Pria paruh baya bernama Ziang tersebut tersenyum. Sama sekali tak ada raut ketakutan di wajahnya. Yah, kalau dibandingkan, sekarang jumlah anak buah Robert masih lebih banyak dari pada anak buahnya sendiri. Anak buah Robert yang lebih banyak menggunakan pistol dan anak buahnya menggunakan golok. Jelas, kalah telak pastinya. Namun tak terpancar sedikitpun raut wajah ketakutan di wajahnya yang mulai terlihat tua itu. Ziang membuang ludah. kemudian tersenyum mendengus.

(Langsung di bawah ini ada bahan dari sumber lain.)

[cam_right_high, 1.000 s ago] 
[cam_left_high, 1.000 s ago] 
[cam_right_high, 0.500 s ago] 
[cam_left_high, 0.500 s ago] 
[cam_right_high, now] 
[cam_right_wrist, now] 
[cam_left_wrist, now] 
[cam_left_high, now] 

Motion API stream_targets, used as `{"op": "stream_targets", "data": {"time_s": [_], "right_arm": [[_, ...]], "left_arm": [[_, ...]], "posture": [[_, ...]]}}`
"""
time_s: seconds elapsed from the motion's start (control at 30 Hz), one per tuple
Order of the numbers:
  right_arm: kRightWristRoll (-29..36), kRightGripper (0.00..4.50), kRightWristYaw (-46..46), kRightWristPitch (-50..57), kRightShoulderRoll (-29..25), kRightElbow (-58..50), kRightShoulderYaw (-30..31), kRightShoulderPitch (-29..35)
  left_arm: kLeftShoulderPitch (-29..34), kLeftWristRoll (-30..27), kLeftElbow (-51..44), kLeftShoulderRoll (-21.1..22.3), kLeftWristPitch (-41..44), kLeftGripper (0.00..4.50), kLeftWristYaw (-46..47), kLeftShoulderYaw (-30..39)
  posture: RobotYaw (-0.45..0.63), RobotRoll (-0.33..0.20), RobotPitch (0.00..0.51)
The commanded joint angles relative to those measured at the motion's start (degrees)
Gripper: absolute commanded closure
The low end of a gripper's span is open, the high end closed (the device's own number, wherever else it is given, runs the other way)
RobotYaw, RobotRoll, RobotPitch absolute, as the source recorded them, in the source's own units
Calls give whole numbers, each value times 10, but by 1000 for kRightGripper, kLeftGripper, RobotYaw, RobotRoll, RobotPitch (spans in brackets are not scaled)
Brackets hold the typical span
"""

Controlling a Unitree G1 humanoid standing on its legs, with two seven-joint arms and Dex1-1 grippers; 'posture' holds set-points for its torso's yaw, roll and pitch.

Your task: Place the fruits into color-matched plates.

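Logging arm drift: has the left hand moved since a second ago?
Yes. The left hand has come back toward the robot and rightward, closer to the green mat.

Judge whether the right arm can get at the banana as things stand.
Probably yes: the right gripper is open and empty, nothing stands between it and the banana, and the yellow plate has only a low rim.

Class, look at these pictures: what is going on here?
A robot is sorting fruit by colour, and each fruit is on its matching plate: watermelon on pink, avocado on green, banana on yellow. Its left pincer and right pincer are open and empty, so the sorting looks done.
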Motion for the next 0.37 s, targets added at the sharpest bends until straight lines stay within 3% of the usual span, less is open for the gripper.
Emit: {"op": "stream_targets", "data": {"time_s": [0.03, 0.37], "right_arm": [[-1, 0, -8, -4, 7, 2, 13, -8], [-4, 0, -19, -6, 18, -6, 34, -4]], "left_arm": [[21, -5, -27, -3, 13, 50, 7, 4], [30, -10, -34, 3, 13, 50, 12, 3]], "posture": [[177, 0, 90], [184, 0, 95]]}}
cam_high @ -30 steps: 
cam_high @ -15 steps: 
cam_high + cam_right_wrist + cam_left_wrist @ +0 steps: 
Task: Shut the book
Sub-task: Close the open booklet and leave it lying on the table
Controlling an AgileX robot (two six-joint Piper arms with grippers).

"Kau pikir aku akan menyerah begitu saja? Robert- Rival lamaku- aku yakin kau tahu benar watakku," Kemudian pria itu pun berdiri dari duduknya dan memiringkan kepala menatap Robert. "Aku tidak sudi bekerja sama denganmu. Aku lebih suka merebut segala hal yang kau miliki. Itu terasa lebih menyenangkan!" lanjutnya dengan senyum mengembang.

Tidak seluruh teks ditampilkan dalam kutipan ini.